Jens Niestroj schrieb am 27.04.2024 20:47:
Die untermauernde Ideologie behauptet, dass die egoistischen Motive der Einzelnen durch die unsichtbare Hand des Marktes letztlich gut für die Gemeinschaft seien. Schließlich fiele auch für die weniger leistungsfähigen durch das egoistische Handeln der Leistungsträger (welch ein Wort...) so viel ab, dass ein in der Geschichte beispielloser Wohlstand für alle folge.
Das ist die untermauernde Ideologie des Neoliberalismus, nicht die des Kapitalismus. Der Kapitalismus basiert auf gar keiner Ideologie, sondern er geht auf zufällige historische Entwicklungen zurück. "Der Mensch macht seine Geschichte selbst", meinte Marx, "aber er macht sie nicht aus freien Stücken". Als die ersten Textilfabrikanten gegen Mitte des 18. Jahrhunderts auf die Idee kamen, Webstühle zu mechanisieren, wussten sie jedenfalls nicht, was sie damit in Gang setzen. Sie hatten einfach nach einer Lösung gesucht, um die relativ hohen Löhne in England zu umgehen. Und erst hundert Jahre später wurde dieses System weitgehend zutreffend beschrieben - von Karl Marx...

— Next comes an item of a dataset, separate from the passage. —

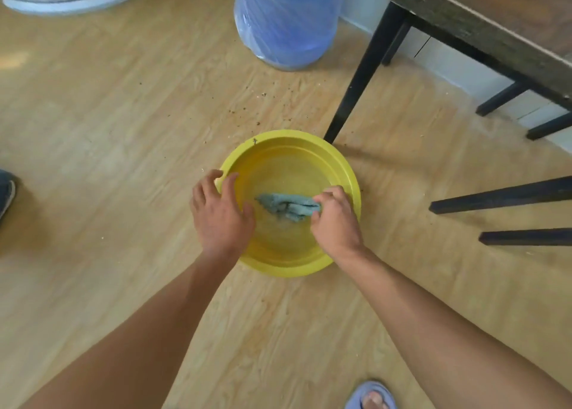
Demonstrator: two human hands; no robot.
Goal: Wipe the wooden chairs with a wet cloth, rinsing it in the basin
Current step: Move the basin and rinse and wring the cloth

Seither hat sich der Kapitalismus von unterschiedlichen Seiten gezeigt: Er trat als Ausbeutungsmaschine in Erscheinung, erzeugte Massenwohlstand, er schuf globale Konzerne und konzentrierte die Wirtschaft, ruinierte die Umwelt und ermöglichte die Demokratie genauso wie den "militärisch-industriellen Komplex" der USA. Die Frage ist nun: Welche Phänomene sind systemimmanent (nicht änderbar), welche sind politisch steuerbar?
Aufgrund der unterschiedlichen Ausprägungen, in denen sich der Kapitalismus während seiner 250jährigen Geschichte gezeigt hat, scheint mir erstaunlich viel steuerbar zu sein. Der Kapitalismus selbst zwingt jedenfalls keine Regierung dazu, den Spitzensteuersatz von 53% auf 42% zu senken, die Erbschaftssteuer zahnlos zu machen, Arbeitslose zu schikanieren und die Löhne zu drücken. Nein, das war das große Ding von Schröder, und die Gesellschaft fand das mehrheitlich in Ordnung.
Systemimmanent ist jedoch der Zwang zum Wachstum: Nimmt man die Dynamik aus dem System, dann kracht es brutal zusammen. Notfalls - bei akuter Krise, z.B. Corona - hält der Staat den Motor mit Hunderten von Milliarden am Laufen; denn er weiß: Kommt das Ding zum Stillstand, crasht es. Warum das so ist, steht in einem interessanten Buch von Mathias Binswanger ("Der Wachstumszwang").
Da es keinen Kapitalismus ohne Wachstum gibt und Wachstum nicht mehr geht (wenn wir auf diesem Planeten weiterhin leben wollen), ist mit dem Kapitalismus bald Schluss - so oder so. Das ist keine gute Nachricht, denn unterm Strich war der Kapitalismus ausgesprochen segensreich. Genau das ist auch der Grund dafür, warum wir uns mit dem Loslassen so schwer tun.